◆ REQUIREMENT ◆
Set down exactly the lines below between the line holding "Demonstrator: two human" and the line holding "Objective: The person", inclusive; no other line belongs in the answer.
─── RECORDS SHOWN
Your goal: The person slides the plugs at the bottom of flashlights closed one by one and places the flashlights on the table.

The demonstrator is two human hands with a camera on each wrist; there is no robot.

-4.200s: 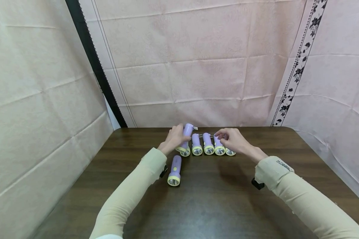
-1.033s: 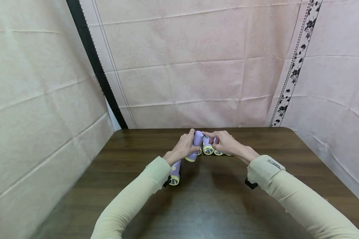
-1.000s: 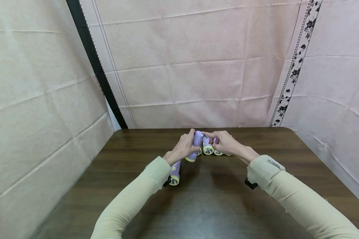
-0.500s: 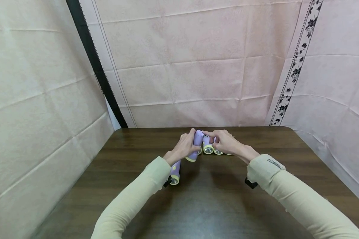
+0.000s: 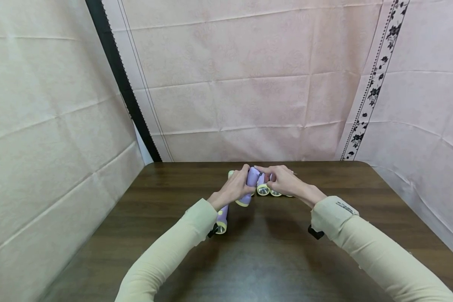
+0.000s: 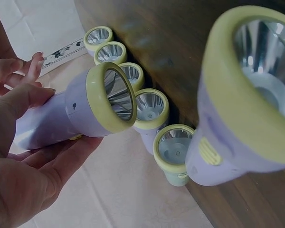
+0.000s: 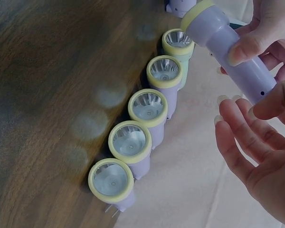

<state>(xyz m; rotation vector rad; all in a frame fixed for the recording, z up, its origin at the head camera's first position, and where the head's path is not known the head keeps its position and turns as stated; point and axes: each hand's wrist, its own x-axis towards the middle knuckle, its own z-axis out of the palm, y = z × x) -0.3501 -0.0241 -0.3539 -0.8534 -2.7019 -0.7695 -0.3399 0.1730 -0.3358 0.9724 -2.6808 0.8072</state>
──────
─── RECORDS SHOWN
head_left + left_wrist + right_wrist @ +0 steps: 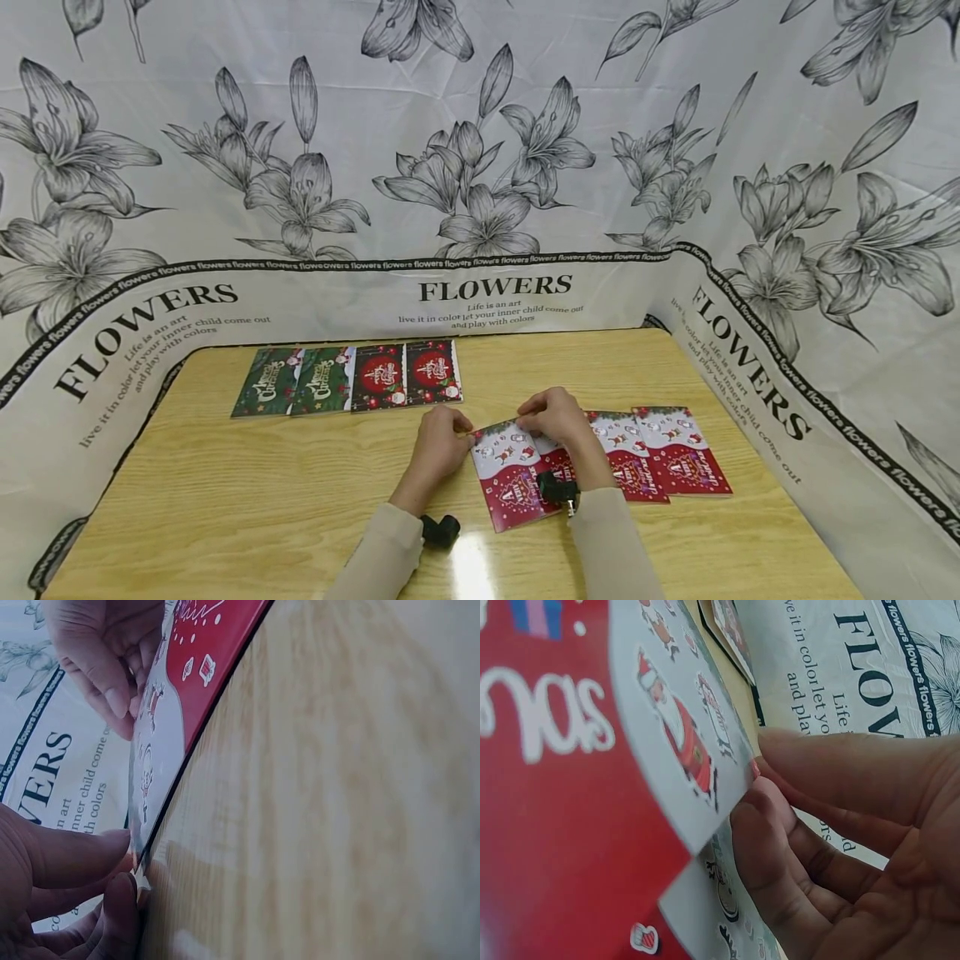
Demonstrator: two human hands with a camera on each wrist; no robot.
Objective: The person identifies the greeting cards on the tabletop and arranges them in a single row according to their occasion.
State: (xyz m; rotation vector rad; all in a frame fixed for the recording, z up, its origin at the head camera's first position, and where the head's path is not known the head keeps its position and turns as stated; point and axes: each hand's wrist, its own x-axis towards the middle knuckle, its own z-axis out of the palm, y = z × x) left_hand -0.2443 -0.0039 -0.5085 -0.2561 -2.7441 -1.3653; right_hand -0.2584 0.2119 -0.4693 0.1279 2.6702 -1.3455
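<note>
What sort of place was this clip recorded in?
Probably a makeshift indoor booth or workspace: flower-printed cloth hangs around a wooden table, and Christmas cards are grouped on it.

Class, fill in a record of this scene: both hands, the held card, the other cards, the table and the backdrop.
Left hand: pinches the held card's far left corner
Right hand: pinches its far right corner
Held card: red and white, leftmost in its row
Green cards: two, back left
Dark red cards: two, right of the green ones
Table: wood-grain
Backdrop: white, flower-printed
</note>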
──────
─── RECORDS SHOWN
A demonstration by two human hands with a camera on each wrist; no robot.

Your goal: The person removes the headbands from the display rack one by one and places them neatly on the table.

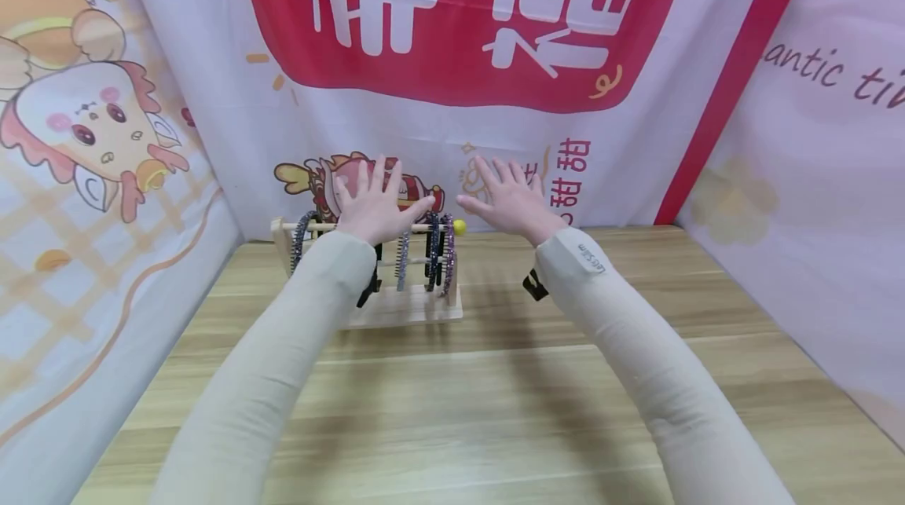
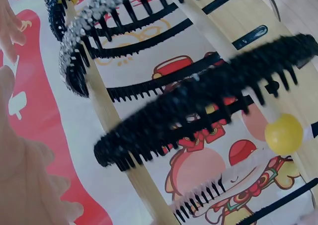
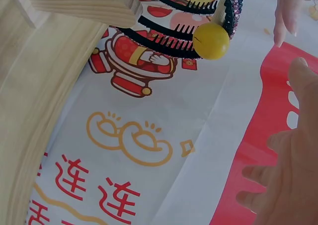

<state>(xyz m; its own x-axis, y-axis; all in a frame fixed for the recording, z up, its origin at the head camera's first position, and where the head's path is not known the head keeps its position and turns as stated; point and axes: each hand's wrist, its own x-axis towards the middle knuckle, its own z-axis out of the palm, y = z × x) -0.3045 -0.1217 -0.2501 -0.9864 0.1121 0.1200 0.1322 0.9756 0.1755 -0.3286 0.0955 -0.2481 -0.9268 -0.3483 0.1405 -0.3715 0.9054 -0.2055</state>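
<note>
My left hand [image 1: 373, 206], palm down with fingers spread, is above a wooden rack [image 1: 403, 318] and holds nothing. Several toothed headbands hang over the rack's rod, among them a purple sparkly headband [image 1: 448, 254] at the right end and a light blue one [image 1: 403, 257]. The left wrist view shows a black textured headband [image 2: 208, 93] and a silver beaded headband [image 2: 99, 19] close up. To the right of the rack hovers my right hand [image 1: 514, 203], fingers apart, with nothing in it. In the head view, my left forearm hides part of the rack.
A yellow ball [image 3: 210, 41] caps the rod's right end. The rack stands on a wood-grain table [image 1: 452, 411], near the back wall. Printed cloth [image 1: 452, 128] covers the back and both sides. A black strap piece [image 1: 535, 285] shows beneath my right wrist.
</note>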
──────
◆ WRITTEN REPLY ◆
Demonstrator: two human hands with a camera on each wrist; no robot.
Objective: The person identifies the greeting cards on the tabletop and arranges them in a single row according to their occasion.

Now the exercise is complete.